## Exercise
Transcribe the listing below in its entirety.

_ _ _ _

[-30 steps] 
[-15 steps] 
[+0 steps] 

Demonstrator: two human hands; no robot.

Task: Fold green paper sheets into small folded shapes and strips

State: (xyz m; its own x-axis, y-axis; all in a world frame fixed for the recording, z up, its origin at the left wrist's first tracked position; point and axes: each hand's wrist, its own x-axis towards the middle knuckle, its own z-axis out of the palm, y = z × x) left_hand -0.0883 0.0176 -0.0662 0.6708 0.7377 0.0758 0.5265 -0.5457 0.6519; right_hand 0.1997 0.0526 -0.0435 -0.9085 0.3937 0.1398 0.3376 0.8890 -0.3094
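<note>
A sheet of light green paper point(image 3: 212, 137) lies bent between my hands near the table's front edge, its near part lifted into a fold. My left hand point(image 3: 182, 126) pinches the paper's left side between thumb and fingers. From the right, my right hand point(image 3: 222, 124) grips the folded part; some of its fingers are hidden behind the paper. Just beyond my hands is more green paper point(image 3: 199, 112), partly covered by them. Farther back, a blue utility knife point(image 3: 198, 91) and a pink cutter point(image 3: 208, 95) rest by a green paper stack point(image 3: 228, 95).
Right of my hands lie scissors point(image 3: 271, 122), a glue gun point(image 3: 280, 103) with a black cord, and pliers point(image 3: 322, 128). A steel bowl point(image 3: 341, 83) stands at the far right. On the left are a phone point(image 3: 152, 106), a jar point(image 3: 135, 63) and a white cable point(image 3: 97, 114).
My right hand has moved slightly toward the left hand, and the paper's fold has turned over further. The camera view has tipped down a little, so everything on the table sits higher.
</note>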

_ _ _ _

## The completed task
[-30 steps] 
[-15 steps] 
[+0 steps] 

Demonstrator: two human hands; no robot.

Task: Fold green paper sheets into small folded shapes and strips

State: (xyz m; its own x-axis, y-axis; all in a world frame fixed for the recording, z up, its origin at the left wrist's first tracked position; point and axes: each hand's wrist, its own x-axis towards the middle knuckle, its own z-axis out of the palm, y = z × x) left_hand -0.0883 0.0176 -0.0662 0.6708 0.7377 0.0758 0.5265 -0.5457 0.6519; right_hand 0.1997 0.0526 -0.0435 -0.9085 0.3937 0.1398 0.3376 0.8890 -0.3094
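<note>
A sheet of light green paper point(image 3: 212, 137) lies bent between my hands near the table's front edge, its near part lifted into a fold. My left hand point(image 3: 182, 126) pinches the paper's left side between thumb and fingers. From the right, my right hand point(image 3: 222, 124) grips the folded part; some of its fingers are hidden behind the paper. Just beyond my hands is more green paper point(image 3: 199, 112), partly covered by them. Farther back, a blue utility knife point(image 3: 198, 91) and a pink cutter point(image 3: 208, 95) rest by a green paper stack point(image 3: 228, 95).
Right of my hands lie scissors point(image 3: 271, 122), a glue gun point(image 3: 280, 103) with a black cord, and pliers point(image 3: 322, 128). A steel bowl point(image 3: 341, 83) stands at the far right. On the left are a phone point(image 3: 152, 106), a jar point(image 3: 135, 63) and a white cable point(image 3: 97, 114).
My right hand has moved slightly toward the left hand, and the paper's fold has turned over further. The camera view has tipped down a little, so everything on the table sits higher.
</note>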

The output is finished.